Lente déchirure. Douleur intense. Envie de mourir.
Combien de fois ai-je ressenti ça ?
Je me suis toujours forcée à me relever, mais quand on retombe, tout ça s'envenime. Et ça fait encore plus mal.
Oui il y a des gens beaucoup plus malheureux dans le monde, des gens qui meurent de faim, de soif, de maladies, de la pauvreté et de bien d'autres choses encore.
Mais j'ai envie d'être un peu égoïste parfois. De me laisser aller à ce que je ressents.
Oui la mort n'est pas une solution, l'éclat réconfortant d'une lame non plus.
Je ne cherche pas à me justifier, je ne cherche pas non plus à dire que ce que je fais est bien. Je sais que ça ne l'est pas.
Ecrire est la plus belle chose qui me soit arrivée. Ca fait tant de bien... S'exorciser, se sortir ce qu'on a de la tête, ses pensées, ses idées noires.
Certes, les textes ne sont pas joyeux, mais ils ne ont pas là pour ça. Il sont là pour se libérer et se protéger. De soit. Des autres. De tout.
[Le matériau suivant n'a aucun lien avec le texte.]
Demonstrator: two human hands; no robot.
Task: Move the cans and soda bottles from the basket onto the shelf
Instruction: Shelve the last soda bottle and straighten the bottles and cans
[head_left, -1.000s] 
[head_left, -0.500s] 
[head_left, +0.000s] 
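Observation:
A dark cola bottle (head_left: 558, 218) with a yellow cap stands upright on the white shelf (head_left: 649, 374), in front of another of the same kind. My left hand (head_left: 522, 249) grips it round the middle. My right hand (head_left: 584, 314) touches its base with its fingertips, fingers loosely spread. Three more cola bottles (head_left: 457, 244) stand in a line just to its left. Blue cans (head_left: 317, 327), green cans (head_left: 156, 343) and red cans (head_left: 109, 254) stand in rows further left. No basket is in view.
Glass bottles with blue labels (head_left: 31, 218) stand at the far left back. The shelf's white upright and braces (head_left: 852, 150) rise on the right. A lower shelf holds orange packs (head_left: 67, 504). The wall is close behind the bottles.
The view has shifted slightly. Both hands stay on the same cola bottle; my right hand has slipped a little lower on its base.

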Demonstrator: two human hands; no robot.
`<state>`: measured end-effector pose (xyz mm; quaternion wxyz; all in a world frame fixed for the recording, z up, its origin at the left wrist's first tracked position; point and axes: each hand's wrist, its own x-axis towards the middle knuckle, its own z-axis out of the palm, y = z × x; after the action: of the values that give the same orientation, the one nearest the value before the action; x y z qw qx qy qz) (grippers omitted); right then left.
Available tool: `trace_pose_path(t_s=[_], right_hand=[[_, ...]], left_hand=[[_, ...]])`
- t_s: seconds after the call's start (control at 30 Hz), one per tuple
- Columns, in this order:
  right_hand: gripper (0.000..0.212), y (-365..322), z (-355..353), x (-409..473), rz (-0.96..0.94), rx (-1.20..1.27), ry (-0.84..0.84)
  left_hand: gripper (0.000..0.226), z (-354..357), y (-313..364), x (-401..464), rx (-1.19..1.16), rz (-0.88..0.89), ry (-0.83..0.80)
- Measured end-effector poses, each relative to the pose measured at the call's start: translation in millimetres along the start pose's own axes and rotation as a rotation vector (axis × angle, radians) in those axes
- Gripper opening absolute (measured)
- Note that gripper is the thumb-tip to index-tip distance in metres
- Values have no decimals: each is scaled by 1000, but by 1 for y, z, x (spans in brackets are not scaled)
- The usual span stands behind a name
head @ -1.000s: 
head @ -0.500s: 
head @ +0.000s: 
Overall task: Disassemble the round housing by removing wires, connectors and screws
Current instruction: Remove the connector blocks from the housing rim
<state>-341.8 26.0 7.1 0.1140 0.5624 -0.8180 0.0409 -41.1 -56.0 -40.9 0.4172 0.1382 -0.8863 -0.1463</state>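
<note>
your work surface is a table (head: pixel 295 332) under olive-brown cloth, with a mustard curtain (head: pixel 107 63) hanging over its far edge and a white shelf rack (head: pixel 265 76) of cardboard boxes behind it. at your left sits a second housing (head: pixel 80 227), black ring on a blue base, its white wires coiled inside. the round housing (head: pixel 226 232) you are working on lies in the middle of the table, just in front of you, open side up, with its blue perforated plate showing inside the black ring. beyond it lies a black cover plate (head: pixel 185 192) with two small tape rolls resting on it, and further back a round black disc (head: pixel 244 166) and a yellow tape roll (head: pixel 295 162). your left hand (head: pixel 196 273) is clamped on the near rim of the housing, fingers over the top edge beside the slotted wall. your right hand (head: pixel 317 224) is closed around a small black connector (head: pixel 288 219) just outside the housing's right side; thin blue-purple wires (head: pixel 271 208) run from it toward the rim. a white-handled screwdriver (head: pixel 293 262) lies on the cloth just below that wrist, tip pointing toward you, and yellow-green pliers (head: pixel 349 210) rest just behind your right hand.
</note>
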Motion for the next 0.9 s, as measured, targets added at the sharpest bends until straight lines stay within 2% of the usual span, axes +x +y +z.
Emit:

S'enfermer dans sa bulle n'est pas bien non plus, mais c'est rassurant parce qu'on est en terrain connu. Et là est le principal. Et accessoirement ce qu'on recherche.
Alors laissez moi vivre comme je l'entend même si vous, vous n'appelez pas cela vivre.
Moi je suis comme ça, je n'aime pas particulièrement ça, mais c'est ce que je suis devenue, ce que j'ai construit. Bien souvent grâce à vous, à vos rumeurs. Merci. Mais je vous ai bien aimés un jour vous savez ? Mais ceci est une autre histoire.